**Exercise directions**
Everything in the listing below must be duplicated exactly.

**Recorded data**
....
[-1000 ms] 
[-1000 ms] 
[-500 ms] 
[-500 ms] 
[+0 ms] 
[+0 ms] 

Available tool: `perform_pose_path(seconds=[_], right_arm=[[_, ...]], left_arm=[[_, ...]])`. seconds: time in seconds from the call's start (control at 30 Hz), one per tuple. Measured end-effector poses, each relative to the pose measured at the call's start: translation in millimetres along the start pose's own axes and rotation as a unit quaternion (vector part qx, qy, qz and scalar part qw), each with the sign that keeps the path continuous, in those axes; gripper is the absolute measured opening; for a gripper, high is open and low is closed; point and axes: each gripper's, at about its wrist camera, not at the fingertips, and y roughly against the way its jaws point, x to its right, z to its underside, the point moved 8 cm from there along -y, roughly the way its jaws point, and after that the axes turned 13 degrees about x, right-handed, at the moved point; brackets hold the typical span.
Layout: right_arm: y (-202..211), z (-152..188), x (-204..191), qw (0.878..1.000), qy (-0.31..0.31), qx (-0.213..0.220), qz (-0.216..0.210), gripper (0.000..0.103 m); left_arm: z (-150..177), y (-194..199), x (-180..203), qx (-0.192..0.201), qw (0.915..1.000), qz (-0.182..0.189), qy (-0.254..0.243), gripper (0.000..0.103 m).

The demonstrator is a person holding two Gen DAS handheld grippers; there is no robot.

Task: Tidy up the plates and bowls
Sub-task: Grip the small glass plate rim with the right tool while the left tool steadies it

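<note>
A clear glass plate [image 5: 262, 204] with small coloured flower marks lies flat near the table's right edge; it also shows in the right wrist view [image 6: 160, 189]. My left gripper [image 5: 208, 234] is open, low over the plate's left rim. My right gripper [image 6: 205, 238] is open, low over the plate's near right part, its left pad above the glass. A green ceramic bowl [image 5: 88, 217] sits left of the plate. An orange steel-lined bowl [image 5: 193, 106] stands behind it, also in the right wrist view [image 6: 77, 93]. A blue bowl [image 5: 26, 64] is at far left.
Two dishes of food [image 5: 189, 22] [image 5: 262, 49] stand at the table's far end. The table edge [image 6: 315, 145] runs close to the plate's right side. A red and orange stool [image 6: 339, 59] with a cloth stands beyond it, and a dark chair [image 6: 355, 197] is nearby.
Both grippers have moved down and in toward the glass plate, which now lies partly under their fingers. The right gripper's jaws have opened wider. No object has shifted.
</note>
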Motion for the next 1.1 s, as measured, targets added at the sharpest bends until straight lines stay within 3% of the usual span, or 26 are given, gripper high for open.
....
**Exercise output**
[-1000 ms] 
[-1000 ms] 
[-500 ms] 
[-500 ms] 
[+0 ms] 
[+0 ms] 

Available tool: `perform_pose_path(seconds=[_], right_arm=[[_, ...]], left_arm=[[_, ...]])`. seconds: time in seconds from the call's start (control at 30 Hz), one per tuple. Measured end-effector poses, each relative to the pose measured at the call's start: translation in millimetres along the start pose's own axes and rotation as a unit quaternion (vector part qx, qy, qz and scalar part qw), each with the sign that keeps the path continuous, in those axes; gripper is the absolute measured opening; for a gripper, high is open and low is closed; point and axes: each gripper's, at about its wrist camera, not at the fingertips, and y roughly against the way its jaws point, x to its right, z to its underside, the point moved 8 cm from there along -y, roughly the way its jaws point, and after that the axes turned 13 degrees about x, right-handed, at the moved point; brackets hold the typical span.
Layout: right_arm: y (-202..211), z (-152..188), x (-204..191), qw (0.878..1.000), qy (-0.31..0.31), qx (-0.213..0.220), qz (-0.216..0.210), gripper (0.000..0.103 m); left_arm: z (-150..177), y (-194..199), x (-180..203), qx (-0.192..0.201), qw (0.915..1.000), qz (-0.182..0.189), qy (-0.254..0.243), gripper (0.000..0.103 m).

The demonstrator is a person holding two Gen DAS handheld grippers; there is no robot.

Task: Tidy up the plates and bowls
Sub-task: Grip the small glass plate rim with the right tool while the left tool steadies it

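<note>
A clear glass plate [image 5: 262, 204] with small coloured flower marks lies flat near the table's right edge; it also shows in the right wrist view [image 6: 160, 189]. My left gripper [image 5: 208, 234] is open, low over the plate's left rim. My right gripper [image 6: 205, 238] is open, low over the plate's near right part, its left pad above the glass. A green ceramic bowl [image 5: 88, 217] sits left of the plate. An orange steel-lined bowl [image 5: 193, 106] stands behind it, also in the right wrist view [image 6: 77, 93]. A blue bowl [image 5: 26, 64] is at far left.
Two dishes of food [image 5: 189, 22] [image 5: 262, 49] stand at the table's far end. The table edge [image 6: 315, 145] runs close to the plate's right side. A red and orange stool [image 6: 339, 59] with a cloth stands beyond it, and a dark chair [image 6: 355, 197] is nearby.
Both grippers have moved down and in toward the glass plate, which now lies partly under their fingers. The right gripper's jaws have opened wider. No object has shifted.
</note>
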Motion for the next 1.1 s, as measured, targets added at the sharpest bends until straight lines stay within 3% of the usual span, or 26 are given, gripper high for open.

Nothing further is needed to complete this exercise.